Transcribe the entire listing, keeping each word as it is.

══════

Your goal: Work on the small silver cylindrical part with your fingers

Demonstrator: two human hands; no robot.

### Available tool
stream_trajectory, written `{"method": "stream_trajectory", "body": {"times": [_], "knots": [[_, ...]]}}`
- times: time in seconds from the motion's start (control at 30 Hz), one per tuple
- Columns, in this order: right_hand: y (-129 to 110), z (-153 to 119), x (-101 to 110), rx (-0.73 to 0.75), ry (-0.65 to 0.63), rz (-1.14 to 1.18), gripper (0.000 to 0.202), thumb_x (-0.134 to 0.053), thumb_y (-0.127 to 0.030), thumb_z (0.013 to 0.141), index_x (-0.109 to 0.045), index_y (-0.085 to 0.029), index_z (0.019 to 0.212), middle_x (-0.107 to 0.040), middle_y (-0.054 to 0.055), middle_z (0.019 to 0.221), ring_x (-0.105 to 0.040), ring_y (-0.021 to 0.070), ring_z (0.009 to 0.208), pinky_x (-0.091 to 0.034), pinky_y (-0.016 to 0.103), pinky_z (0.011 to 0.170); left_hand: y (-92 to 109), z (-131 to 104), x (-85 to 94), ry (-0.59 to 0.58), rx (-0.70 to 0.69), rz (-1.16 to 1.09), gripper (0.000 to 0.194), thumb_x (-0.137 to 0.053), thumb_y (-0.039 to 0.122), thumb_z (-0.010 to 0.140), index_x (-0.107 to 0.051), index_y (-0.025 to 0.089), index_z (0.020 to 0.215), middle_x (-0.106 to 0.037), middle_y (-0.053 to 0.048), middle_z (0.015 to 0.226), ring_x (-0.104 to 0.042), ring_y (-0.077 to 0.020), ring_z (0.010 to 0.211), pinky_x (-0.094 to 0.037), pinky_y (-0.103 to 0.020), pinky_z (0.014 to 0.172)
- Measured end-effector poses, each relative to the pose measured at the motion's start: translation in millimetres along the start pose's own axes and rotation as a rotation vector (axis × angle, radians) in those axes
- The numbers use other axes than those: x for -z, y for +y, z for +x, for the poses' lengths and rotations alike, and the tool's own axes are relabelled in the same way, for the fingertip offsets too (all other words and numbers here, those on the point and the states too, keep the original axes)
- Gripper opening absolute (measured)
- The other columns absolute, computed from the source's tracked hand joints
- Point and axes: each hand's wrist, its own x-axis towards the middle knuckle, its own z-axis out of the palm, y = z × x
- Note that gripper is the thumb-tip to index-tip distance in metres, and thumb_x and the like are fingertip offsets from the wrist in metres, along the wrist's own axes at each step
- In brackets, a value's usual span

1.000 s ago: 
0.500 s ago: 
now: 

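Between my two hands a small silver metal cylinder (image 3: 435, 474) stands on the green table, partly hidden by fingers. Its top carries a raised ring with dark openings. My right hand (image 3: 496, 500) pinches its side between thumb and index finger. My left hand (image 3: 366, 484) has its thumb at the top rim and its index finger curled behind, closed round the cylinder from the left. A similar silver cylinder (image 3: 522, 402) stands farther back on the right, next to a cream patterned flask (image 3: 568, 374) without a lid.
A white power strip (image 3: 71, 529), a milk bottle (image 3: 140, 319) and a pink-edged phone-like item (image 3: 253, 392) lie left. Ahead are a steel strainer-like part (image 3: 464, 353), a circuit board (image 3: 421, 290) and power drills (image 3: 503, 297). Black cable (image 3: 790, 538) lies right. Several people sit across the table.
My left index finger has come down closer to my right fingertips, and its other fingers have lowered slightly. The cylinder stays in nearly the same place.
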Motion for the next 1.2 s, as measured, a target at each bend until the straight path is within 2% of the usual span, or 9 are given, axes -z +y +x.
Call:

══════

> **Written answer**:
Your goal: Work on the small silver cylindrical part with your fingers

Demonstrator: two human hands; no robot.

### Available tool
stream_trajectory, written `{"method": "stream_trajectory", "body": {"times": [_], "knots": [[_, ...]]}}`
- times: time in seconds from the motion's start (control at 30 Hz), one per tuple
- Columns, in this order: right_hand: y (-129 to 110), z (-153 to 119), x (-101 to 110), rx (-0.73 to 0.75), ry (-0.65 to 0.63), rz (-1.14 to 1.18), gripper (0.000 to 0.202), thumb_x (-0.134 to 0.053), thumb_y (-0.127 to 0.030), thumb_z (0.013 to 0.141), index_x (-0.109 to 0.045), index_y (-0.085 to 0.029), index_z (0.019 to 0.212), middle_x (-0.107 to 0.040), middle_y (-0.054 to 0.055), middle_z (0.019 to 0.221), ring_x (-0.105 to 0.040), ring_y (-0.021 to 0.070), ring_z (0.009 to 0.208), pinky_x (-0.091 to 0.034), pinky_y (-0.016 to 0.103), pinky_z (0.011 to 0.170); left_hand: y (-92 to 109), z (-131 to 104), x (-85 to 94), ry (-0.59 to 0.58), rx (-0.70 to 0.69), rz (-1.16 to 1.09), gripper (0.000 to 0.194), thumb_x (-0.137 to 0.053), thumb_y (-0.039 to 0.122), thumb_z (-0.010 to 0.140), index_x (-0.107 to 0.051), index_y (-0.025 to 0.089), index_z (0.020 to 0.215), middle_x (-0.106 to 0.037), middle_y (-0.053 to 0.048), middle_z (0.015 to 0.226), ring_x (-0.104 to 0.042), ring_y (-0.077 to 0.020), ring_z (0.010 to 0.211), pinky_x (-0.094 to 0.037), pinky_y (-0.103 to 0.020), pinky_z (0.014 to 0.172)
- Measured end-effector poses, each relative to the pose measured at the motion's start: translation in millimetres along the start pose's own axes and rotation as a rotation vector (axis × angle, radians) in those axes
- The numbers use other axes than those: x for -z, y for +y, z for +x, for the poses' lengths and rotations alike, and the tool's own axes are relabelled in the same way, for the fingertip offsets too (all other words and numbers here, those on the point and the states too, keep the original axes)
- Gripper opening absolute (measured)
- The other columns absolute, computed from the source's tracked hand joints
- Point and axes: each hand's wrist, its own x-axis towards the middle knuckle, its own z-axis out of the palm, y = z × x
- Note that gripper is the thumb-tip to index-tip distance in metres, and thumb_x and the like are fingertip offsets from the wrist in metres, along the wrist's own axes at each step
- In brackets, a value's usual span

1.000 s ago: 
0.500 s ago: 
now: 

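Between my two hands a small silver metal cylinder (image 3: 435, 474) stands on the green table, partly hidden by fingers. Its top carries a raised ring with dark openings. My right hand (image 3: 496, 500) pinches its side between thumb and index finger. My left hand (image 3: 366, 484) has its thumb at the top rim and its index finger curled behind, closed round the cylinder from the left. A similar silver cylinder (image 3: 522, 402) stands farther back on the right, next to a cream patterned flask (image 3: 568, 374) without a lid.
A white power strip (image 3: 71, 529), a milk bottle (image 3: 140, 319) and a pink-edged phone-like item (image 3: 253, 392) lie left. Ahead are a steel strainer-like part (image 3: 464, 353), a circuit board (image 3: 421, 290) and power drills (image 3: 503, 297). Black cable (image 3: 790, 538) lies right. Several people sit across the table.
My left index finger has come down closer to my right fingertips, and its other fingers have lowered slightly. The cylinder stays in nearly the same place.
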Motion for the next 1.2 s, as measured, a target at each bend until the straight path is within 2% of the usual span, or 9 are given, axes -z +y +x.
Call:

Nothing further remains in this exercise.